§ What is being asked: In the entries that follow, find the line containing "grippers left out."; from there, copy every line exactly through the line containing "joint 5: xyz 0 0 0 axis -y".

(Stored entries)
■ ■ ■
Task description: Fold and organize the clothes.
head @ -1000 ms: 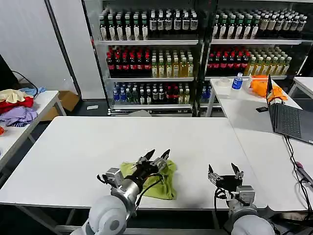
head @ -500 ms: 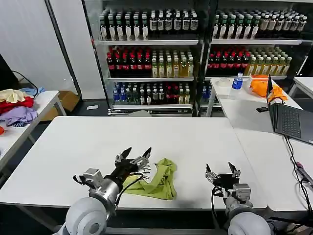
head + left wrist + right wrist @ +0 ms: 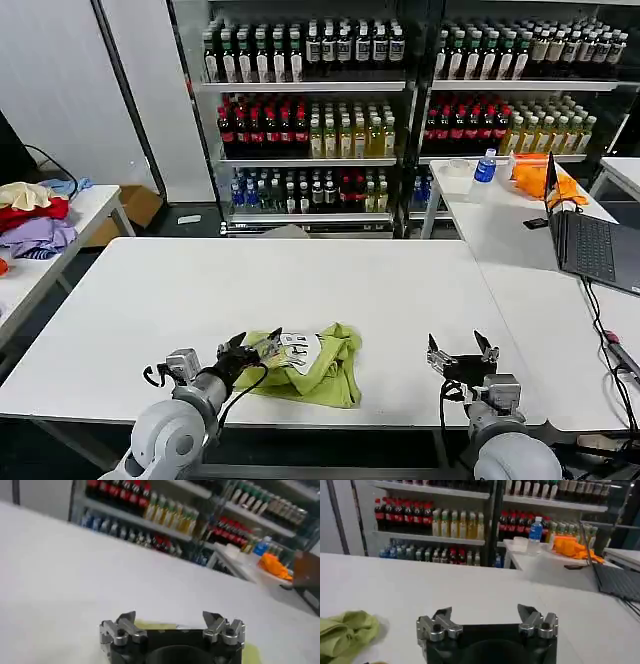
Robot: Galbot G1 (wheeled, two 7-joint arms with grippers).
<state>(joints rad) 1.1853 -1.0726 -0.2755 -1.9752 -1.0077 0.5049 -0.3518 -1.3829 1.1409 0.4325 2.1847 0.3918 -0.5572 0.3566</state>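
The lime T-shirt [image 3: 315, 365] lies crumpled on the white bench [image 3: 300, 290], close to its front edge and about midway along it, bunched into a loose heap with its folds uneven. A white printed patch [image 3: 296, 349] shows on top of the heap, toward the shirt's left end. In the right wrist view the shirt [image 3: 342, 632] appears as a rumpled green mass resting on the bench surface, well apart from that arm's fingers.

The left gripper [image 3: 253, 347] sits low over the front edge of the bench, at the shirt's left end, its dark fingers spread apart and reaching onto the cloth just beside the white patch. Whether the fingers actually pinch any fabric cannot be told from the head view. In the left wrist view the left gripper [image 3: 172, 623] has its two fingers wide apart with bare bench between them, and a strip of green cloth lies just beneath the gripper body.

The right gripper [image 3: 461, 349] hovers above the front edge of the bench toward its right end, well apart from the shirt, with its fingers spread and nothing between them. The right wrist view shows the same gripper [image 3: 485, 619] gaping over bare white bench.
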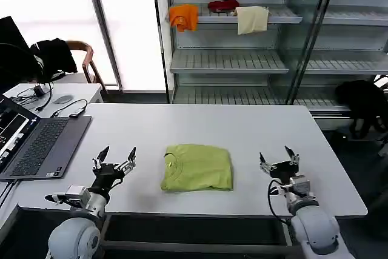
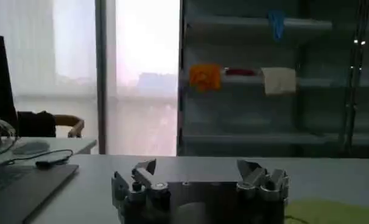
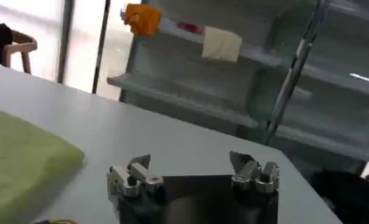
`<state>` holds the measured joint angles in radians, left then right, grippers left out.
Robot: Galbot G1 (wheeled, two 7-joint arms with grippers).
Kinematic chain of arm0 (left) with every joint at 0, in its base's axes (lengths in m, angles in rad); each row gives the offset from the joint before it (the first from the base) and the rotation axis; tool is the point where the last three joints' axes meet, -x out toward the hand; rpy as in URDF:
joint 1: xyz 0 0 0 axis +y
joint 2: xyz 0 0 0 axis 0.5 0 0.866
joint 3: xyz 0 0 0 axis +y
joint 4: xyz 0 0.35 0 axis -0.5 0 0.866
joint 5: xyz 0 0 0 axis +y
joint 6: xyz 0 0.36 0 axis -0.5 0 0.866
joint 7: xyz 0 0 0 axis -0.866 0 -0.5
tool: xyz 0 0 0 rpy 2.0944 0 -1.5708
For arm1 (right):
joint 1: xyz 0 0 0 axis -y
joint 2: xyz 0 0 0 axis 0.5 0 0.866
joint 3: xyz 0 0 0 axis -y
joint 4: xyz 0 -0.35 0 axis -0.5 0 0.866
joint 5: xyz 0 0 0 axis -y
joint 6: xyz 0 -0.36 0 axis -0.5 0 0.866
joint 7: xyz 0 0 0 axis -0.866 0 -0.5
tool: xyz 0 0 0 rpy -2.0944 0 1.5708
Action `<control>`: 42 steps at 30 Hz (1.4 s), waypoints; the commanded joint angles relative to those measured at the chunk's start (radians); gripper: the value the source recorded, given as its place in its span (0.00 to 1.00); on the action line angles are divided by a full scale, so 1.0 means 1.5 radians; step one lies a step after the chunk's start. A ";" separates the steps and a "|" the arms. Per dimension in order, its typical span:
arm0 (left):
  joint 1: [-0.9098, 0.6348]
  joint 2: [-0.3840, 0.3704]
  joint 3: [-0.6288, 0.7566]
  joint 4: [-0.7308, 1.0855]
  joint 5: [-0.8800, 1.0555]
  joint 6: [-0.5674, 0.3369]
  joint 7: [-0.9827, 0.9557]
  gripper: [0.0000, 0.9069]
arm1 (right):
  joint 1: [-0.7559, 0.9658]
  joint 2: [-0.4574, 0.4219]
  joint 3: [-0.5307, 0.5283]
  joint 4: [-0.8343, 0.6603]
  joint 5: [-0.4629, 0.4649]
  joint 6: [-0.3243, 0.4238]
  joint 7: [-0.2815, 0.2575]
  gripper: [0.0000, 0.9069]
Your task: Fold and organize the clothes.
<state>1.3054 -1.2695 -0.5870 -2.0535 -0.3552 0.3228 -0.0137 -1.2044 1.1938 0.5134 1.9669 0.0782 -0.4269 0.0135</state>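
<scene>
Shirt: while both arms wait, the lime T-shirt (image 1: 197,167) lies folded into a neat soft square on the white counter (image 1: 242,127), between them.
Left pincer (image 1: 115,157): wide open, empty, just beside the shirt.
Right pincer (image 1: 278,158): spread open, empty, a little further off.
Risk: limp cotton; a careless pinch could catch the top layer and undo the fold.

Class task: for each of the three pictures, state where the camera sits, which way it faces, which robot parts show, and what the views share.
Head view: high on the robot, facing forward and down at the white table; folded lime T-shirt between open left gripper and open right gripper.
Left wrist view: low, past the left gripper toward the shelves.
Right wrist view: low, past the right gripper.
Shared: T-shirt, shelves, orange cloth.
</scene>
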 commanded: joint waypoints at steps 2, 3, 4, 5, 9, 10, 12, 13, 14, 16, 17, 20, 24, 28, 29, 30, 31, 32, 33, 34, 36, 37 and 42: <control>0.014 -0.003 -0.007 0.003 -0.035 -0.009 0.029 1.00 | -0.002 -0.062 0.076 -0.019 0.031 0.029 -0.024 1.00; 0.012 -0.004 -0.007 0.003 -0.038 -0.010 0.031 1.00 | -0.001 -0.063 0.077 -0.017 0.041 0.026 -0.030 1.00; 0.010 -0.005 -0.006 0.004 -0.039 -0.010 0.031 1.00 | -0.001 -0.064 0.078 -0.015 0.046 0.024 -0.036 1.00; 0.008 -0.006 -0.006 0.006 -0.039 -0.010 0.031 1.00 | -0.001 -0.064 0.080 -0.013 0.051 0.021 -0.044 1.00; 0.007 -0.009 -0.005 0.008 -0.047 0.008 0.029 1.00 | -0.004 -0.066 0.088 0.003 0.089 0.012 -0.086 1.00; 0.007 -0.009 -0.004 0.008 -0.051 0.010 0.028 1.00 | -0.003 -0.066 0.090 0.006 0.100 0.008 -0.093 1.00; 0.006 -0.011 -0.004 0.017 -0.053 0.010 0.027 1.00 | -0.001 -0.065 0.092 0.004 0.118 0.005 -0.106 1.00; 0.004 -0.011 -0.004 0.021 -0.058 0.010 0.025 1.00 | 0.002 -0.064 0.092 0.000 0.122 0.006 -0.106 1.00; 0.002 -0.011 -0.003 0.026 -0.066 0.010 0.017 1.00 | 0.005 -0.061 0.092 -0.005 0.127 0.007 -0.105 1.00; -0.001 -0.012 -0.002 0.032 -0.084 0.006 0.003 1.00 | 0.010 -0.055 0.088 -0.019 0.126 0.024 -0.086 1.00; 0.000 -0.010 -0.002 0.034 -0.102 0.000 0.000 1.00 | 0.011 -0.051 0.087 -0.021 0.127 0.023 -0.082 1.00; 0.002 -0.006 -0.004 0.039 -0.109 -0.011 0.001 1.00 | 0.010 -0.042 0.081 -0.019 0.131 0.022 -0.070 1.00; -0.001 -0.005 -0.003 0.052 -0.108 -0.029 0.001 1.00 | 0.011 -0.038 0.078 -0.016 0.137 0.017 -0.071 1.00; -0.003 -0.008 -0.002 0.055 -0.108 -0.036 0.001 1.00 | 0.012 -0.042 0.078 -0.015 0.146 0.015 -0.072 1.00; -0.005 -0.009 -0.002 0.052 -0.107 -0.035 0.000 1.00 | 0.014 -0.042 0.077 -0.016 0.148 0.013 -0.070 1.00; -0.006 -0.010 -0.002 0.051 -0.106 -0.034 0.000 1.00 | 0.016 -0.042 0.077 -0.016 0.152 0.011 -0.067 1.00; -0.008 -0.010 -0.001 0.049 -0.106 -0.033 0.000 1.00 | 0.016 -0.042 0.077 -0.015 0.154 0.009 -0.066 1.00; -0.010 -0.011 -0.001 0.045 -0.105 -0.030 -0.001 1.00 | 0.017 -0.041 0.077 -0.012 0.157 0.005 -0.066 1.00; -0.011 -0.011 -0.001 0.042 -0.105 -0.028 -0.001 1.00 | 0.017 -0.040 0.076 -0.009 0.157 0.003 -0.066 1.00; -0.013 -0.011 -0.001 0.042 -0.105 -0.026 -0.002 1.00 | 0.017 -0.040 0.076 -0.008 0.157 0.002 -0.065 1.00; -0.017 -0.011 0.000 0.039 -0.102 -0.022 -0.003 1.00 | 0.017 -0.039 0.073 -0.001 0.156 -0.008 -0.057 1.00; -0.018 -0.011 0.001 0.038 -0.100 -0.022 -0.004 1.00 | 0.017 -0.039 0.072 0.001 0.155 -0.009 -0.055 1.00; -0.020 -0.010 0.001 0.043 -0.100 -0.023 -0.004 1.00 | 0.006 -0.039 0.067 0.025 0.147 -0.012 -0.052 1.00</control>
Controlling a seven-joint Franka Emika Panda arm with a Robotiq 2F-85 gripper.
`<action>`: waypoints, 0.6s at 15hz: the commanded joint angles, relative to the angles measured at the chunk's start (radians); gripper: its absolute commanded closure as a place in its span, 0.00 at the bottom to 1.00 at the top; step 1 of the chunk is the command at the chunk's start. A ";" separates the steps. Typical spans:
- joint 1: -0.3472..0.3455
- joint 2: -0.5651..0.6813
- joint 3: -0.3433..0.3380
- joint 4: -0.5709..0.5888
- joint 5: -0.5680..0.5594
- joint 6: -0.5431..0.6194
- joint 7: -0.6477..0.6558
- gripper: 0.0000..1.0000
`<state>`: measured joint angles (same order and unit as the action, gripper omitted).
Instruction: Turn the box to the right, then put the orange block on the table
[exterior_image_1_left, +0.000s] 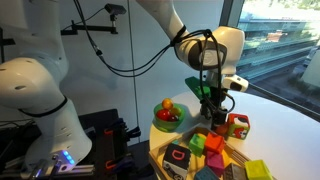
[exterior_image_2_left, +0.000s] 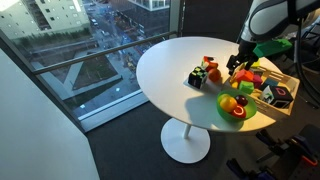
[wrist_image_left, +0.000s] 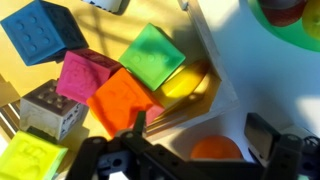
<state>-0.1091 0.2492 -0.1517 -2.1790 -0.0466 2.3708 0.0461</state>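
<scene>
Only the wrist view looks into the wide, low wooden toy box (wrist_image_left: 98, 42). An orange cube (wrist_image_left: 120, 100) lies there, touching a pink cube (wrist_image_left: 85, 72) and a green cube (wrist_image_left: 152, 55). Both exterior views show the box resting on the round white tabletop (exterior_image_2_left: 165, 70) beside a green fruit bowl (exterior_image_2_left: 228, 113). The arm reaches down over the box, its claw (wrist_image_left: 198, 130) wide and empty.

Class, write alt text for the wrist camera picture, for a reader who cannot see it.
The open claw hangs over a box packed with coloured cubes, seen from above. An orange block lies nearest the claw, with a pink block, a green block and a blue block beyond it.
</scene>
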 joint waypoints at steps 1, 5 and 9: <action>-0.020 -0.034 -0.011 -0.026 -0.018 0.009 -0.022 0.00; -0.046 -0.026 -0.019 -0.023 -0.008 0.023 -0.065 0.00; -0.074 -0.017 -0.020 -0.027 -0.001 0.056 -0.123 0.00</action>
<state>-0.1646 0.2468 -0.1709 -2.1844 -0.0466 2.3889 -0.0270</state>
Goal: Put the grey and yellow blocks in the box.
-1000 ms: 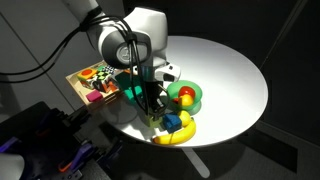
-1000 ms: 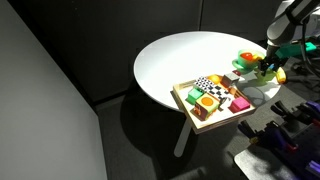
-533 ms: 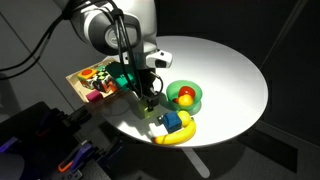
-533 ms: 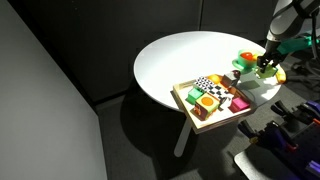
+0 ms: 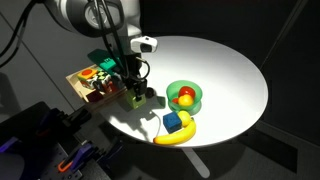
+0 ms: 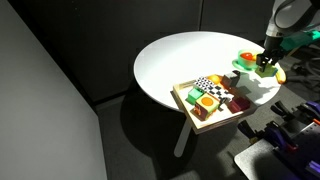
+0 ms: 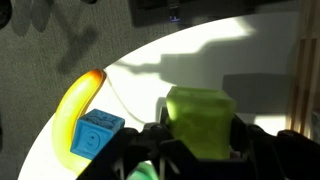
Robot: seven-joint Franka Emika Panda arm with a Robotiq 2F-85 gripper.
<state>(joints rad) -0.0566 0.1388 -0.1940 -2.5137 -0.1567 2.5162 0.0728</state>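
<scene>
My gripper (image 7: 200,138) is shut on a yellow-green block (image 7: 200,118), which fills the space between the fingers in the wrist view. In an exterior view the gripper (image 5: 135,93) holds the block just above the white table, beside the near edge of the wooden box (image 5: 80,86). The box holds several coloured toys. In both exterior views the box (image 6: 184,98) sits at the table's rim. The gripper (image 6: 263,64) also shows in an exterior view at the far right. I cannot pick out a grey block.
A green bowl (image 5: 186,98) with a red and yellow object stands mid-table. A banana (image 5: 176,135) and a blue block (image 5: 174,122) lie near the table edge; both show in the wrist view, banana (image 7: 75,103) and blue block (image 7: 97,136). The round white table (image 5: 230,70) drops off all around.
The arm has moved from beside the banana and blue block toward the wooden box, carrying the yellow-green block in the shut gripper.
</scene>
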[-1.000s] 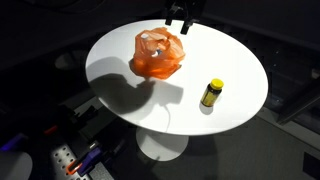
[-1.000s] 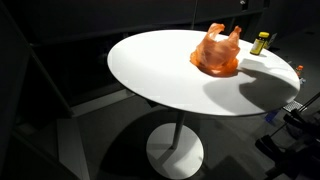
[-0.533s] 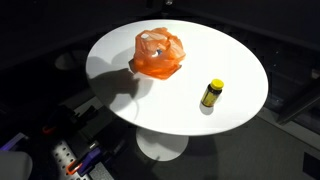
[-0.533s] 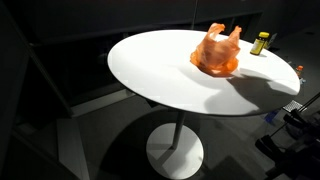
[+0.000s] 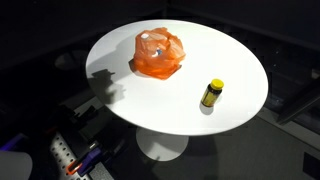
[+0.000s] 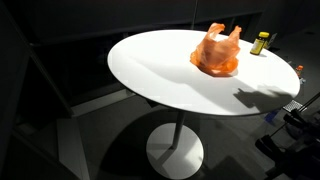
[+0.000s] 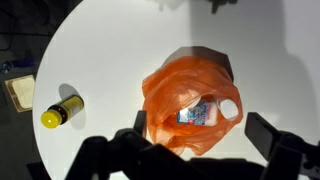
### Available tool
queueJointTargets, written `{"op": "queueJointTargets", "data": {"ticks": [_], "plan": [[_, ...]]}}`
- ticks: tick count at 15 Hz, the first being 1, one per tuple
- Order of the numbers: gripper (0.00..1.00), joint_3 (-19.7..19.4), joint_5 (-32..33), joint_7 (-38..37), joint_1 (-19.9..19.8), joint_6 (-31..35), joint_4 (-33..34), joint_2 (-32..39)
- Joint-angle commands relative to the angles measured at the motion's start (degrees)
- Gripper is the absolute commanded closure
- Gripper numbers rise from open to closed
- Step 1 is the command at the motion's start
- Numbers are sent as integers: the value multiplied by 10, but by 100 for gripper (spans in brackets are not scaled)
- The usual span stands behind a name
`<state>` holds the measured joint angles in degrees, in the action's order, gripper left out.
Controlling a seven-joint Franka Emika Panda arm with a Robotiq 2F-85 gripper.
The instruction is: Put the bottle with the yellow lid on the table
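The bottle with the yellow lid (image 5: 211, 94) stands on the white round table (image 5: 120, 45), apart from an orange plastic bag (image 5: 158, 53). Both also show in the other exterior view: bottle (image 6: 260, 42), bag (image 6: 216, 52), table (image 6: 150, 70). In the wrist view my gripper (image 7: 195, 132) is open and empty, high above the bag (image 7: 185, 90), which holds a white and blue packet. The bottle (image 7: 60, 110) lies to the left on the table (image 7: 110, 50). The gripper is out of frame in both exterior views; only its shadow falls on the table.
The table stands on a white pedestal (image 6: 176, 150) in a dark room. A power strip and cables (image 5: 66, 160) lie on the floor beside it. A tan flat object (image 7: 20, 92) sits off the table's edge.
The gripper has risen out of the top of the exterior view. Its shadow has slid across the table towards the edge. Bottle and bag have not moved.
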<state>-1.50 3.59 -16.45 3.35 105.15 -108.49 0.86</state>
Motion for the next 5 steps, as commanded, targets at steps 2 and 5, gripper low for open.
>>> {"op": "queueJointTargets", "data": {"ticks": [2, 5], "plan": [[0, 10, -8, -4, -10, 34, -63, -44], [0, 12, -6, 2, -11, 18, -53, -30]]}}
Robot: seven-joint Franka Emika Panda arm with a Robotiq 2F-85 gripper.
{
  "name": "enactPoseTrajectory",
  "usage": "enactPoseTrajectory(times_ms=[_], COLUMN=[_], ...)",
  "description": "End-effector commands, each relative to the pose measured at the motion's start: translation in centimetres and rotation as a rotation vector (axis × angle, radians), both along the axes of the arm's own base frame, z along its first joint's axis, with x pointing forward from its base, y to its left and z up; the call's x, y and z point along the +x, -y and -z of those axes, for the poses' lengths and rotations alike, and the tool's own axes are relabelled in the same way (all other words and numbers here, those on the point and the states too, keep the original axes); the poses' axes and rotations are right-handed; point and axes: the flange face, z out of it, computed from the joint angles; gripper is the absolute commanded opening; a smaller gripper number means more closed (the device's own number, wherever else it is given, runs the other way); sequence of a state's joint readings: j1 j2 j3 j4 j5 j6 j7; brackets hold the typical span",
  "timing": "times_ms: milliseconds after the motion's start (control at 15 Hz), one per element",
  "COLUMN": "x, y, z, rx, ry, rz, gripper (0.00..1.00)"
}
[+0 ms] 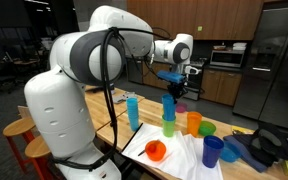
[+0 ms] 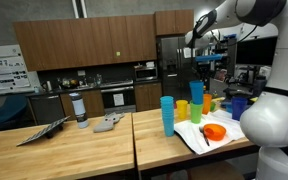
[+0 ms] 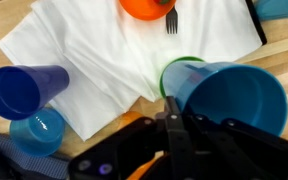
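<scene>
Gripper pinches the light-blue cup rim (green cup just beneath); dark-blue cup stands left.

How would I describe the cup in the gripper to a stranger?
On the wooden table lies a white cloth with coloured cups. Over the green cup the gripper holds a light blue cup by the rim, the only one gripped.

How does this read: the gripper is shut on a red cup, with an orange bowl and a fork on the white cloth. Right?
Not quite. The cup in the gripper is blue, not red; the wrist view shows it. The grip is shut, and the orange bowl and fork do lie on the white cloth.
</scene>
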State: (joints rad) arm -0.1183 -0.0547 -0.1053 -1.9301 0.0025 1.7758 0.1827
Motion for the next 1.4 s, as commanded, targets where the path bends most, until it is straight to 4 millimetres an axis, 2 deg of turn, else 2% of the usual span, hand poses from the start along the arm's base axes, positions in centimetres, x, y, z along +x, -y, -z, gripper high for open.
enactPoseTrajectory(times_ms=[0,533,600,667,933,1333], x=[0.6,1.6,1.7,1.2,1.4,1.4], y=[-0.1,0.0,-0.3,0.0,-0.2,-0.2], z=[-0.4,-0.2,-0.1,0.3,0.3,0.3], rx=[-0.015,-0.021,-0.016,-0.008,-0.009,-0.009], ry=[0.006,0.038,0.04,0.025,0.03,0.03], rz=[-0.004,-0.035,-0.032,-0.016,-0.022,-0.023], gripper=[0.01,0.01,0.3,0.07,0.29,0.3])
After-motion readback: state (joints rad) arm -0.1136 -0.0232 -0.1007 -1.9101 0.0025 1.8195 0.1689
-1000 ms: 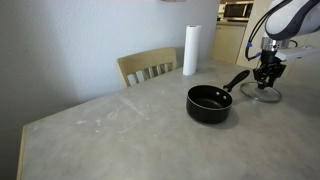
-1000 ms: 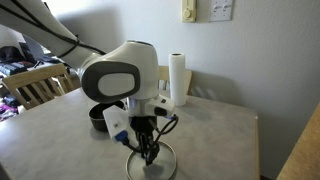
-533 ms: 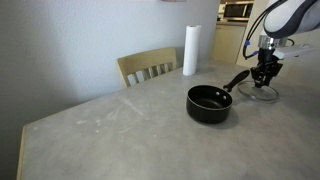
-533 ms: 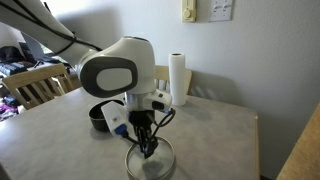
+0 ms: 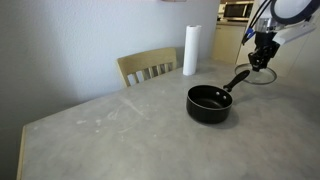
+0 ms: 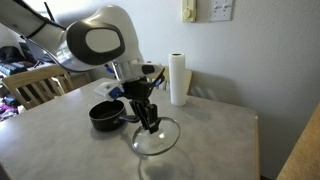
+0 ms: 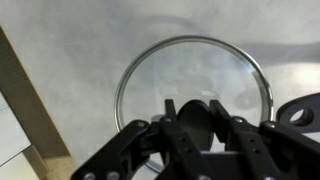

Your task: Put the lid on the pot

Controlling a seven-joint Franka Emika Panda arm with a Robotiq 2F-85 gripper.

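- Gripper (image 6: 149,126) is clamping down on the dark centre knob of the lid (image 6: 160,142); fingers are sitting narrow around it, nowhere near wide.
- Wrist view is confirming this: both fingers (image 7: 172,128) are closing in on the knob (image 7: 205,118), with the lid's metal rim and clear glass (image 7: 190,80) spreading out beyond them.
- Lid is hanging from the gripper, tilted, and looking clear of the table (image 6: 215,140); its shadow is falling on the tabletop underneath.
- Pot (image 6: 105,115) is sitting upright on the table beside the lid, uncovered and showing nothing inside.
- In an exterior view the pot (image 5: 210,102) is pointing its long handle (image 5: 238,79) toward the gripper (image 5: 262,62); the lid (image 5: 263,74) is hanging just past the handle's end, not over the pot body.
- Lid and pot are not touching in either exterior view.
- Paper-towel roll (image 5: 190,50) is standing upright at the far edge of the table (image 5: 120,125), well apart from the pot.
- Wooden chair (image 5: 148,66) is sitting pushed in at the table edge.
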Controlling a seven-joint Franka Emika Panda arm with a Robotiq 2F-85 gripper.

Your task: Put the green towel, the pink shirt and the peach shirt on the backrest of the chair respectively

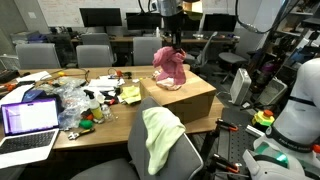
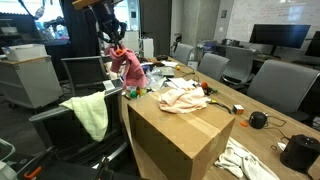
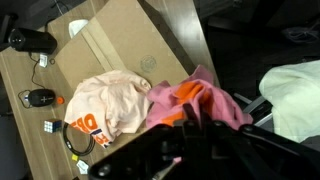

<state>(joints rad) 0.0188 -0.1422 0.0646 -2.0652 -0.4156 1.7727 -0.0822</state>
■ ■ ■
§ Output of the task:
`<state>` holds the measured joint angles in radians, left then right, grippers left out.
Robot: Galbot G1 (wheeled, two 7-joint arms with grippers).
Kinematic chain of arm0 (left) with every joint at 0, in its base's axes (lengths in m, angles in rad); each row gives the offset from the joint before it (the first from the base) and the rotation axis; tool is the point where the last three joints' axes meet, -x out toward the hand; rpy as in URDF:
joint 1: xyz 0 0 0 axis +y
joint 2: xyz 0 0 0 axis 0.5 0 0.866
joint 3: xyz 0 0 0 axis +y
joint 4: xyz 0 0.35 0 axis -0.5 0 0.866
joint 5: xyz 0 0 0 axis +y
joint 6: xyz 0 0.36 0 axis -0.5 0 0.866
joint 7: xyz 0 0 0 axis -0.866 0 -0.5
tool: xyz 0 0 0 rpy 2.0944 0 -1.5708
For arm1 (right):
joint 1: xyz 0 0 0 axis -y
joint 2: xyz 0 0 0 axis 0.5 0 0.866
joint 3: xyz 0 0 0 axis -y
joint 4: xyz 0 -0.35 0 axis -0.5 0 0.866
joint 5: xyz 0 0 0 axis -y

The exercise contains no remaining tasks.